わたしはこの春、「高齢者講習」を受講、認知・実車検査を受け運転免許証の更新ができた。
81歳であるから次の更新時には84歳となる。
高齢者の運転に危惧の目が注がれ、「免許証返納」を勧める世の中である。これからの3年間、乗り続けるのが憚れる事態であるのは承知している。
だが、「個人差があるだろう」というのが、わたしの立場だ。
昨年8月まで6年間、「送迎」を中心に都内のディサービスに勤務、車の行きかう都内の主要道路・脇道・路地を縦横無尽に走り回ってきた。
職場だけでなく、居住地においても自動二輪車・軽自動車を毎日のように駆り、無事故・無違反「ゴールド免許」保持者なのだ。
だから人にはとやかく言ってもらいたくない。
しかしそんな強気な気持ちがぐらつく事態がきた。
免許を更新して3ケ月が経った7月、2009年5月から11年間おせわになった「ダイハツ・ムーブ」が突然へたり込み、レッカー移動。
走行距離は14万キロを超えていたが、「エンジンの調子はよい」と修理工場のおじさんは太鼓判を押していた。.
だが修理のたんびに、「年式が古く部品がなかなかみつからない」とこぼしてもいた。
それもそのはずこの軽自動車は、友人の娘さんが10年近く乗り、走行距離95000㌔、「廃車にする」というのを貰い受けたものだ。
娘さんとわたしに仕えて、あわせて20年以上働いたことになる。
「修理すれば費用は莫大なものになる」と、通告され廃車にすることを決めた。
これからは「車なしの生活にしよう」とふと思う。
近年、足腰の不調が強まった妻の通院などをどうするか。これはタクシーなどを使うしかないだろう。
修理屋にすすめられる「中古車」を買い、購入費・車検・保険料・修理代などを考えれば、月に数回のタクシー代のほうが安上がりにちがいない。
なにしろ次の免許更新まで3年しかなく、それ以降は「免許証返納」しかないな、と思っていたのだから、それを早めてしまおうか。
だが動力源がないと、不便なこともある。
週に数回、ボランティアに等しい「新聞配達」がある。
息子の朗が田を耕し収穫した「阿智米」のファンが多く、月に何回も10㌔・20㌔と運ぶのには、自転車では遠すぎる。
そうだ運転免許証はバイクだけを残して返納しよう。

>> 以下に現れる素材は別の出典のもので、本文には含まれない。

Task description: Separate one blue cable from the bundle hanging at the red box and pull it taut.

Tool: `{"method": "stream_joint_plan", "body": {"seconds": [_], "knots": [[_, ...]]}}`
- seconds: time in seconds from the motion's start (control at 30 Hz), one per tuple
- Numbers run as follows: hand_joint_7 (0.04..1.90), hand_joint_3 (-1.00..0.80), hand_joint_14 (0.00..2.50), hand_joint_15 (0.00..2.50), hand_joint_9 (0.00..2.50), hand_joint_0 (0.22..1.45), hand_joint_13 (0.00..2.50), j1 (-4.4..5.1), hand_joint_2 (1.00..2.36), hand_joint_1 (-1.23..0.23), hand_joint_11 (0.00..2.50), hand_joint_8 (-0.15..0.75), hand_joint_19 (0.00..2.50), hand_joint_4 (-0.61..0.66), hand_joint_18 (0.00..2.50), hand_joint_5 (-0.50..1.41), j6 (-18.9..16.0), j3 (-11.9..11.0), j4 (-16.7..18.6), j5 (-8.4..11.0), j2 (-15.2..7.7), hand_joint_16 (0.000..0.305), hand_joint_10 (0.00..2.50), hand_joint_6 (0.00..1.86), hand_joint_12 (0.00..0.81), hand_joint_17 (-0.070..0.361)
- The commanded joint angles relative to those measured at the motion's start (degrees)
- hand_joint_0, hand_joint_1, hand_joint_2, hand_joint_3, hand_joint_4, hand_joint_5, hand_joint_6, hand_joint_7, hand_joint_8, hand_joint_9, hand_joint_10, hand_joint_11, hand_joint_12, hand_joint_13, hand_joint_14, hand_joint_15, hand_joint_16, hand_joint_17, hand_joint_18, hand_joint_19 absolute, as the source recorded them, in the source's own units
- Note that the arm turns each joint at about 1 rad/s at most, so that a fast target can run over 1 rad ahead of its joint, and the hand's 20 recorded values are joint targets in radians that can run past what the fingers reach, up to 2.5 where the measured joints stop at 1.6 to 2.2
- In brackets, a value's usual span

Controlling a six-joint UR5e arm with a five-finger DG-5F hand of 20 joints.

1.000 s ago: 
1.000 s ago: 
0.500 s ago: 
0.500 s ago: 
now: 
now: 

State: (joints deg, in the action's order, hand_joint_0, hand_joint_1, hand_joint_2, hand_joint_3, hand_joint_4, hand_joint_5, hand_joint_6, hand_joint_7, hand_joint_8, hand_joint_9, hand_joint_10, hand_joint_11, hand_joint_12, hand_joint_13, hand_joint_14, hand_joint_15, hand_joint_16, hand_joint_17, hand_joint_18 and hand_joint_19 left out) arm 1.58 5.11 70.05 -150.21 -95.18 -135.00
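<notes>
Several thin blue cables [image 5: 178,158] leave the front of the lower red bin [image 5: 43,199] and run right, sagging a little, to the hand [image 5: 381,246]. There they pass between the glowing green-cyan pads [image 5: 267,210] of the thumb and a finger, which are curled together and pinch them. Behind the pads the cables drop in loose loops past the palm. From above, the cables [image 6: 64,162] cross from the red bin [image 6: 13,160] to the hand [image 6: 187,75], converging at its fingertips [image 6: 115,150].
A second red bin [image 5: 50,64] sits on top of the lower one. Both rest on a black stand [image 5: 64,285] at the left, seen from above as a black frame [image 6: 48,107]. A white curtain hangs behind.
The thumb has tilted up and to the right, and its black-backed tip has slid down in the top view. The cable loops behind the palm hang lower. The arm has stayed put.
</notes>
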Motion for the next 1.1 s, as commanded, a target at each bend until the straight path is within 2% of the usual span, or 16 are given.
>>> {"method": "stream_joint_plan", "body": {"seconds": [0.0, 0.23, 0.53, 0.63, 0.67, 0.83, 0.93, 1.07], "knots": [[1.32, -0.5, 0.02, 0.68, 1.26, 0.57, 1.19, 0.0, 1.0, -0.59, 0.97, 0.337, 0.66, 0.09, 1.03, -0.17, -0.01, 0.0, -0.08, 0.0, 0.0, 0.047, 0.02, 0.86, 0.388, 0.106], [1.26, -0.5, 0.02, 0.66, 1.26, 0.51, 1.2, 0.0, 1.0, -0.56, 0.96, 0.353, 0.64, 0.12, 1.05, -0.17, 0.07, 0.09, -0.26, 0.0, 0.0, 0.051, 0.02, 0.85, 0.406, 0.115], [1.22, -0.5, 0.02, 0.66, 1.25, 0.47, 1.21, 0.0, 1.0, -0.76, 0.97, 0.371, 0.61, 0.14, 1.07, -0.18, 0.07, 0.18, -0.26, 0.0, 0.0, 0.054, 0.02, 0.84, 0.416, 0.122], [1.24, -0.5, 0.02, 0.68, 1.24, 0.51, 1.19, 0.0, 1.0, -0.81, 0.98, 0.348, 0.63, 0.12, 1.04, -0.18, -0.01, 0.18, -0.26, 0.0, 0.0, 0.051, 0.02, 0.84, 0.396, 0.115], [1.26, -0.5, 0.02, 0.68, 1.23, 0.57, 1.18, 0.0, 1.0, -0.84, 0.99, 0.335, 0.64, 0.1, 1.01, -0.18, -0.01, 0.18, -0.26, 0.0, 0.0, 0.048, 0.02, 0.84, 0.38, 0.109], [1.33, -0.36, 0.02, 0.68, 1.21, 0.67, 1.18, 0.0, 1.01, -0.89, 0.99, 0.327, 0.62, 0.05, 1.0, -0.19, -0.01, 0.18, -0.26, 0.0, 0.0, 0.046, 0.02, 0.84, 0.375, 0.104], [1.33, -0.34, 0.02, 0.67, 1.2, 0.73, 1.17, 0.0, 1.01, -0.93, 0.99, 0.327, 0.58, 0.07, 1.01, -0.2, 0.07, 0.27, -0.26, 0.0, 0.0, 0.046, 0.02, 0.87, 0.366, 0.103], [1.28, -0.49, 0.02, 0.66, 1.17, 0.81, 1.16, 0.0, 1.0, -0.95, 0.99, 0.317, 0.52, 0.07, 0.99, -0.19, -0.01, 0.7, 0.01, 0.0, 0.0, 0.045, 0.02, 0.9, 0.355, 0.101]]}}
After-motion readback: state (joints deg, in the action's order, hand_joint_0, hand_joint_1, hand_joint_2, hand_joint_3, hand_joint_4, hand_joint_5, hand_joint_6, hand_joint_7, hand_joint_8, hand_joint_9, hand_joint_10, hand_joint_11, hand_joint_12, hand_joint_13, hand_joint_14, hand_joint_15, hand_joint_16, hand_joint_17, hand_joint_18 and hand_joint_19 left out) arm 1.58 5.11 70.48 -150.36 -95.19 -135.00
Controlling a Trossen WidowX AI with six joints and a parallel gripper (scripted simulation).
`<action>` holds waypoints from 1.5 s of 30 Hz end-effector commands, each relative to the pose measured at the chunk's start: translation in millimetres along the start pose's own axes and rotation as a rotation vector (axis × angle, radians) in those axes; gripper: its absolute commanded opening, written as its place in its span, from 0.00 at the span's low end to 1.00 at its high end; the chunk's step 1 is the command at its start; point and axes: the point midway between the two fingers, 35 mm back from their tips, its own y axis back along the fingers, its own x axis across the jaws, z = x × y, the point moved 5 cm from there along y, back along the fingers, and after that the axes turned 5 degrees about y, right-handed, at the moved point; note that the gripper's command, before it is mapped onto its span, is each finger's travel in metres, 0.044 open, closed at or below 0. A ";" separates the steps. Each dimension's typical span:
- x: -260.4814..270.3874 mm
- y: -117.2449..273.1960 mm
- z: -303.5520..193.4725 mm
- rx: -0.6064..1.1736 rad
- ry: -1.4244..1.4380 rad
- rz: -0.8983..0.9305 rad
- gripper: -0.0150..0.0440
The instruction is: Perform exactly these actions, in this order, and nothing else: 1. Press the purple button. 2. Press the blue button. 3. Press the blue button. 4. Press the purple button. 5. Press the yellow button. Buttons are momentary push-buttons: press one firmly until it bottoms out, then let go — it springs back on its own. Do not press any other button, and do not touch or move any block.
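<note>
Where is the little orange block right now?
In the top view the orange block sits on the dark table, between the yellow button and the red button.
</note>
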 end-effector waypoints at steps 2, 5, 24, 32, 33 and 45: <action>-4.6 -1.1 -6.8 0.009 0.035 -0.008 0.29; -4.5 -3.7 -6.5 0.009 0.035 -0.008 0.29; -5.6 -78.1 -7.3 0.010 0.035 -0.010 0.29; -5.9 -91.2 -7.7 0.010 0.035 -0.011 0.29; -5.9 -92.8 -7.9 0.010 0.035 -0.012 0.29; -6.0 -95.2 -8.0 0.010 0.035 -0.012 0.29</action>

警察のホームページをみるとそういう方法もあるようだ。
気持ちは「中古バイク」購入に固まる。
それでインターネットで調べはじめた。バイクといっても移動用だけではない。荷物も運ばなければならない。
そういう機種に的を絞って調べる。
新車だと40万ほどする。中古はどうかと見ると安くなってはいるが、べらぼうに安くはなっていない。
これだったら新車にした方がよかろう。
20年来世話になっている修理屋に連絡する。「バイクのカタログをもってお伺いする」と即答、「バイクだと奥さんを乗せて通院することもできない。いっそのこと軽の中古車を探した方がよいのでは……」とわが家の事情を知るおじさんが云う。
それもそうだ、同程度で軽自動車が入るなら、それに越したことはない。
バイクはやめにして、軽の中古の出物を待つことにした。
何回か引き合いがあったが、落札値が合わず日にちが経つ。
とうとう「ムーブ」がエンコして2ヶ月を迎えようする8月29日、「スズキ・ワゴンアール」を迎え入れた。
14年前の車だそうだが「走行距離」13500㌔余り、車体も傷はなくきれいだ。
車には「シルバーマーク」が貼られていたというから、お年寄りが大事に乗っていたにちがいない。
この車がいま庭に鎮座している。
眺めやりながら「免許証返納」は遠のいた。
3年経ったら「高齢者講習」を受けて、免許証更新に挑まねばと密かに思っているところである。